**** EXERCISE DATA

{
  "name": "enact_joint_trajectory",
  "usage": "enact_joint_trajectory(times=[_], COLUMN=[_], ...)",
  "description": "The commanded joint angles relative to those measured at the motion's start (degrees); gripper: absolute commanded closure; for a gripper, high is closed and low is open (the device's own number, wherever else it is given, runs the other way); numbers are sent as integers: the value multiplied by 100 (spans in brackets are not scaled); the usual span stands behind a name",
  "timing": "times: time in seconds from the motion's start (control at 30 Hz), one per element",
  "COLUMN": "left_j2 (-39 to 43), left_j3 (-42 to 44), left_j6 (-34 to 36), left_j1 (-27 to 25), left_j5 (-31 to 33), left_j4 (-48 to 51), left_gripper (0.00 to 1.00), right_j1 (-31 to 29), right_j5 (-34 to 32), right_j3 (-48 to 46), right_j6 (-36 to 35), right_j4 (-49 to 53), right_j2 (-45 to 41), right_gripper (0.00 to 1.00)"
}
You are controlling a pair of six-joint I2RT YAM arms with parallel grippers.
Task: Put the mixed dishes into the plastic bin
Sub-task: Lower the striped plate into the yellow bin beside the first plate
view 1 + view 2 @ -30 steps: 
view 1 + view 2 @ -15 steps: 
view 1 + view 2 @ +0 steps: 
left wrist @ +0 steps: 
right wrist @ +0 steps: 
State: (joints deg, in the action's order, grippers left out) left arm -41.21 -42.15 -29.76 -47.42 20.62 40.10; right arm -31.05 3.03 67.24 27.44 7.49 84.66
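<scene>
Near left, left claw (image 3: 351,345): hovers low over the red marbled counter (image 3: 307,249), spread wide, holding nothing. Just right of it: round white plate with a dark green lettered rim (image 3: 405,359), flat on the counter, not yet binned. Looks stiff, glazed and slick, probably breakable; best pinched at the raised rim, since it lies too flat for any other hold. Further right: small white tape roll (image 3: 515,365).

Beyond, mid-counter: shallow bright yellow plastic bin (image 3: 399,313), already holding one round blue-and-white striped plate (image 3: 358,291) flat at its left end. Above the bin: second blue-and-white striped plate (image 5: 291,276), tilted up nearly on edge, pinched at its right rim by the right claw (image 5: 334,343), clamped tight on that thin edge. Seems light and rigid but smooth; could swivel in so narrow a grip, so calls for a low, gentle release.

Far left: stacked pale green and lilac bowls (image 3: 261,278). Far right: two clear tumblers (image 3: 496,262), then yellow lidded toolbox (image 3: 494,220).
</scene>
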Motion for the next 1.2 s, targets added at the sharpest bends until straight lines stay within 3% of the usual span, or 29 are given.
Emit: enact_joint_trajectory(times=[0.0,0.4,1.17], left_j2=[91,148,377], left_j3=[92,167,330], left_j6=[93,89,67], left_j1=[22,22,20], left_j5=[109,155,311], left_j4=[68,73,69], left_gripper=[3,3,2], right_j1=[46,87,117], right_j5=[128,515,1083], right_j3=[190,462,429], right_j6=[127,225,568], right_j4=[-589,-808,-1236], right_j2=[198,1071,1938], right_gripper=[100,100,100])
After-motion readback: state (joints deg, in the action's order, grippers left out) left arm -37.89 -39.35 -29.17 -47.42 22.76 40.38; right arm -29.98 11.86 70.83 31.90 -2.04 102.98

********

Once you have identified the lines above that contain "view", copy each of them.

— ANSWER —
view 1 + view 2 @ -30 steps: 
view 1 + view 2 @ -15 steps: 
view 1 + view 2 @ +0 steps: 

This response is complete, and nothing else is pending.